START Available data
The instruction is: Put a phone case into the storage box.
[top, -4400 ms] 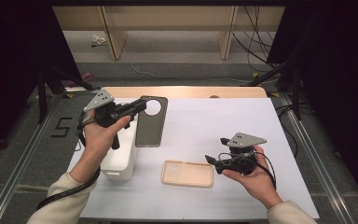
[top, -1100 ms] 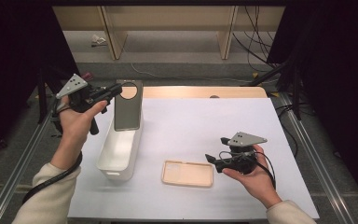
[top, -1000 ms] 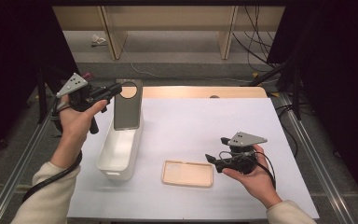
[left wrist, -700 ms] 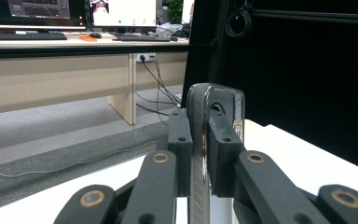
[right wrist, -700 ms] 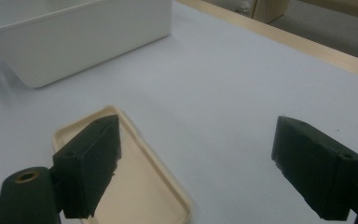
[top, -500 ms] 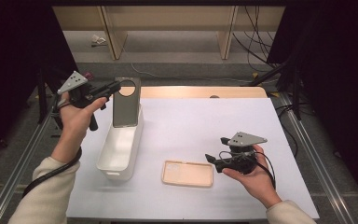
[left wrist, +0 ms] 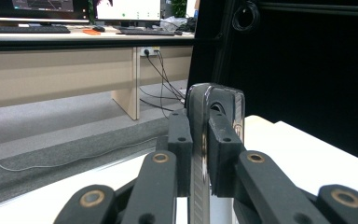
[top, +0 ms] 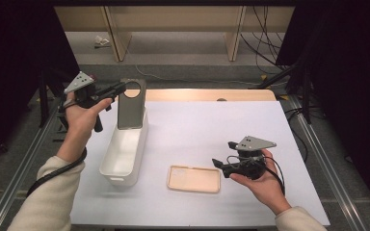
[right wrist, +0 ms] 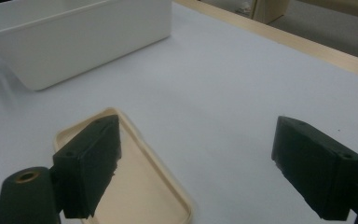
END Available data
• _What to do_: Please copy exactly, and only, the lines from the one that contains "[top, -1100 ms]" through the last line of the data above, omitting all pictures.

• _Solution to the problem_:
[top, -1100 ms] 
[top, -1000 ms] 
[left wrist, -700 ms] 
[right wrist, -700 ms] 
[top, -500 ms] 
[left wrist, +0 ms] 
[top, +0 ms] 
[right wrist, +0 ms] 

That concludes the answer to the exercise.